**EXERCISE**
Extract the stretch of lines that starts at the line with "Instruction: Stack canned" and ends at the last line of the data below. Give it exactly, without pictures.

**DATA EXTRACT**

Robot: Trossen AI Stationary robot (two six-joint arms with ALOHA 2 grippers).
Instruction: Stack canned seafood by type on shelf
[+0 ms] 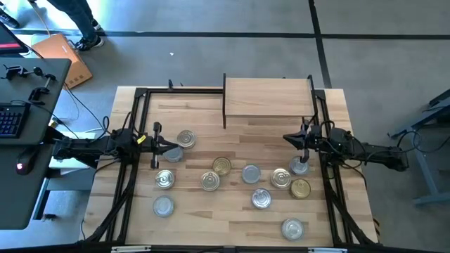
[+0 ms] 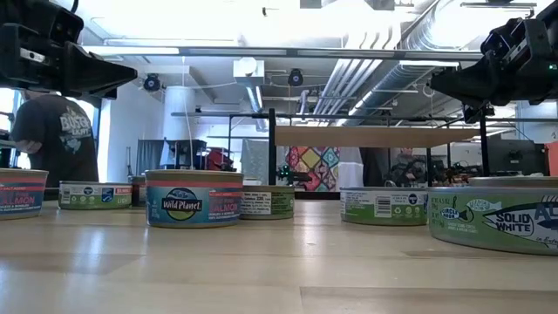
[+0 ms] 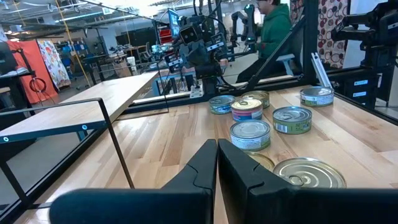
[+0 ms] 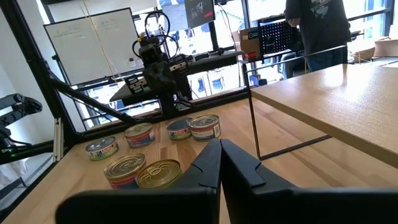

**COMPLETED EXERCISE**
Instruction: Stack canned seafood by type on shelf
[+0 ms] 
[+0 ms] 
[+0 ms] 
[+0 ms] 

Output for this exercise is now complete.